EXERCISE OBJECTIVE: Your copy of the data should leave out the images and match everything else exactly.

::::

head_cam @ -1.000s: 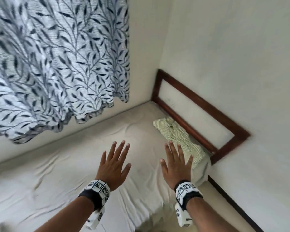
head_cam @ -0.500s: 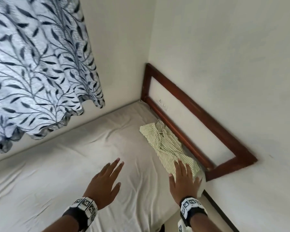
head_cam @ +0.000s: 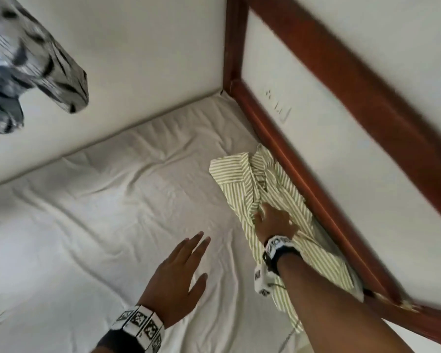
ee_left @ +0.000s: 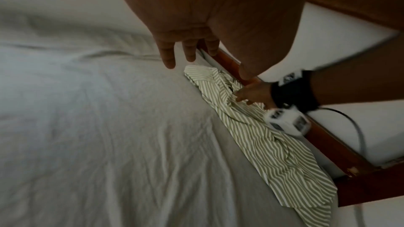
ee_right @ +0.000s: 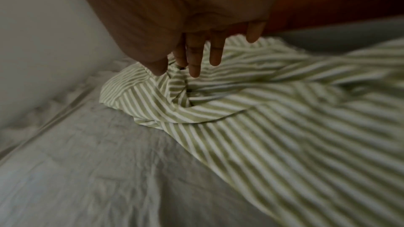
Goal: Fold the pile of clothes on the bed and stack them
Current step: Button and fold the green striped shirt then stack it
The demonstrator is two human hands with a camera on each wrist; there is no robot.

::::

RESULT:
head_cam @ -1.000s: 
head_cam @ -0.500s: 
head_cam @ +0.000s: 
ee_left @ +0.000s: 
ee_right @ +0.000s: 
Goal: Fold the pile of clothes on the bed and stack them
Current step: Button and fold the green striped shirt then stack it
The demonstrator is two human hands with a camera on each wrist; there is no robot.

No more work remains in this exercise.